[Work required] Every line of the data is to be transcribed as it stands.

[Recorded data]
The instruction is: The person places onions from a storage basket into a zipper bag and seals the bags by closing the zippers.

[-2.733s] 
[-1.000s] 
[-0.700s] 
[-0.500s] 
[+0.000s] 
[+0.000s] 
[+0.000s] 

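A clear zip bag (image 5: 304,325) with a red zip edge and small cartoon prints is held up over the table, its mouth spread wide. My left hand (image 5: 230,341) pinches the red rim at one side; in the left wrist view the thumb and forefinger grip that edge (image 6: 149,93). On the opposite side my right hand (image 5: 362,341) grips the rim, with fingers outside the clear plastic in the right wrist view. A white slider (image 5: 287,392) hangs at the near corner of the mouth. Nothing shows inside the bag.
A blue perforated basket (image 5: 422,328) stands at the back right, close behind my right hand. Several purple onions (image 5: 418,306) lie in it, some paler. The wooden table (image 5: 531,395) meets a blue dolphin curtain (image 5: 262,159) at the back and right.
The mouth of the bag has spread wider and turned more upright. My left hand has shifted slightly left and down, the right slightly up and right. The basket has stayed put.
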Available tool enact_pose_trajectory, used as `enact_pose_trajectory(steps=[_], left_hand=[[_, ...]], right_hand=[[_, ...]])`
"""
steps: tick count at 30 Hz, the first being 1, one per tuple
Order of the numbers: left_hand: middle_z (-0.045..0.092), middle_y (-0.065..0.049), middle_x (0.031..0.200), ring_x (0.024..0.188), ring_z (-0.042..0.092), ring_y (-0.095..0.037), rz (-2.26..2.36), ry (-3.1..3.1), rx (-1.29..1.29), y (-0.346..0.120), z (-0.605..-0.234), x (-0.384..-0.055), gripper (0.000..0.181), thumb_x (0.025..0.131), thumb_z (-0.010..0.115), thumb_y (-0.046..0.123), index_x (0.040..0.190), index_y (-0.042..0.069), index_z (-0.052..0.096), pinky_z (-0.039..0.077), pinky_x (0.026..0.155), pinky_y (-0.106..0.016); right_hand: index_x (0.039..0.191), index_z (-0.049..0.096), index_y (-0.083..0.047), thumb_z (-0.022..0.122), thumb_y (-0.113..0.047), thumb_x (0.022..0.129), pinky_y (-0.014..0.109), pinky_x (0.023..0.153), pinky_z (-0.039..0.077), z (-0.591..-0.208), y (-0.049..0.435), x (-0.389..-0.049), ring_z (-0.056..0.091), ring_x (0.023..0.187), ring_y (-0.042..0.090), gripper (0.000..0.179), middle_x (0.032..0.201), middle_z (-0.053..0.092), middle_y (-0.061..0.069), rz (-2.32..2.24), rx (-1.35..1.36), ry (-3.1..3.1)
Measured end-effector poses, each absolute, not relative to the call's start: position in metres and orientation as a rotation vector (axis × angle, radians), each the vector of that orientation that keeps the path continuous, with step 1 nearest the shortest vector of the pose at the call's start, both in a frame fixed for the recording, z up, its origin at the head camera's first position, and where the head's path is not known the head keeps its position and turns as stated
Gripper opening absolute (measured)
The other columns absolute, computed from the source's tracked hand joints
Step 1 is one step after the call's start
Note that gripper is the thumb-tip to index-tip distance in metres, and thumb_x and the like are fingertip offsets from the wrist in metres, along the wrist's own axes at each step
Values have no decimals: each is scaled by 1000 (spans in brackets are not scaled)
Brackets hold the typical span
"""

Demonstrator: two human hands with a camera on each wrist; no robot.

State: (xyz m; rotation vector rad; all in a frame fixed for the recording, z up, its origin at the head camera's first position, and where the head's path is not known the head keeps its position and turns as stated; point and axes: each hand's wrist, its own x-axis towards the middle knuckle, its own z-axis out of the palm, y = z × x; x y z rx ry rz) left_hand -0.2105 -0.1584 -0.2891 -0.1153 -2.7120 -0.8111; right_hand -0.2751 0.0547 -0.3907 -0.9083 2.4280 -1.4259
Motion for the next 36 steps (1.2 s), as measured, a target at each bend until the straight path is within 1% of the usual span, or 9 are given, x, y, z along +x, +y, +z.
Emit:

[Solution to this exercise]
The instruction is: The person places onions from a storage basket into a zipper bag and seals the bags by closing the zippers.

[-2.733s] 
[-1.000s] 
[-0.700s] 
[-0.500s] 
[+0.000s] 
[+0.000s] 
[+0.000s] 

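A clear zip bag (image 5: 304,325) with a red zip edge and small cartoon prints is held up over the table, its mouth spread wide. My left hand (image 5: 230,341) pinches the red rim at one side; in the left wrist view the thumb and forefinger grip that edge (image 6: 149,93). On the opposite side my right hand (image 5: 362,341) grips the rim, with fingers outside the clear plastic in the right wrist view. A white slider (image 5: 287,392) hangs at the near corner of the mouth. Nothing shows inside the bag.
A blue perforated basket (image 5: 422,328) stands at the back right, close behind my right hand. Several purple onions (image 5: 418,306) lie in it, some paler. The wooden table (image 5: 531,395) meets a blue dolphin curtain (image 5: 262,159) at the back and right.
The mouth of the bag has spread wider and turned more upright. My left hand has shifted slightly left and down, the right slightly up and right. The basket has stayed put.
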Available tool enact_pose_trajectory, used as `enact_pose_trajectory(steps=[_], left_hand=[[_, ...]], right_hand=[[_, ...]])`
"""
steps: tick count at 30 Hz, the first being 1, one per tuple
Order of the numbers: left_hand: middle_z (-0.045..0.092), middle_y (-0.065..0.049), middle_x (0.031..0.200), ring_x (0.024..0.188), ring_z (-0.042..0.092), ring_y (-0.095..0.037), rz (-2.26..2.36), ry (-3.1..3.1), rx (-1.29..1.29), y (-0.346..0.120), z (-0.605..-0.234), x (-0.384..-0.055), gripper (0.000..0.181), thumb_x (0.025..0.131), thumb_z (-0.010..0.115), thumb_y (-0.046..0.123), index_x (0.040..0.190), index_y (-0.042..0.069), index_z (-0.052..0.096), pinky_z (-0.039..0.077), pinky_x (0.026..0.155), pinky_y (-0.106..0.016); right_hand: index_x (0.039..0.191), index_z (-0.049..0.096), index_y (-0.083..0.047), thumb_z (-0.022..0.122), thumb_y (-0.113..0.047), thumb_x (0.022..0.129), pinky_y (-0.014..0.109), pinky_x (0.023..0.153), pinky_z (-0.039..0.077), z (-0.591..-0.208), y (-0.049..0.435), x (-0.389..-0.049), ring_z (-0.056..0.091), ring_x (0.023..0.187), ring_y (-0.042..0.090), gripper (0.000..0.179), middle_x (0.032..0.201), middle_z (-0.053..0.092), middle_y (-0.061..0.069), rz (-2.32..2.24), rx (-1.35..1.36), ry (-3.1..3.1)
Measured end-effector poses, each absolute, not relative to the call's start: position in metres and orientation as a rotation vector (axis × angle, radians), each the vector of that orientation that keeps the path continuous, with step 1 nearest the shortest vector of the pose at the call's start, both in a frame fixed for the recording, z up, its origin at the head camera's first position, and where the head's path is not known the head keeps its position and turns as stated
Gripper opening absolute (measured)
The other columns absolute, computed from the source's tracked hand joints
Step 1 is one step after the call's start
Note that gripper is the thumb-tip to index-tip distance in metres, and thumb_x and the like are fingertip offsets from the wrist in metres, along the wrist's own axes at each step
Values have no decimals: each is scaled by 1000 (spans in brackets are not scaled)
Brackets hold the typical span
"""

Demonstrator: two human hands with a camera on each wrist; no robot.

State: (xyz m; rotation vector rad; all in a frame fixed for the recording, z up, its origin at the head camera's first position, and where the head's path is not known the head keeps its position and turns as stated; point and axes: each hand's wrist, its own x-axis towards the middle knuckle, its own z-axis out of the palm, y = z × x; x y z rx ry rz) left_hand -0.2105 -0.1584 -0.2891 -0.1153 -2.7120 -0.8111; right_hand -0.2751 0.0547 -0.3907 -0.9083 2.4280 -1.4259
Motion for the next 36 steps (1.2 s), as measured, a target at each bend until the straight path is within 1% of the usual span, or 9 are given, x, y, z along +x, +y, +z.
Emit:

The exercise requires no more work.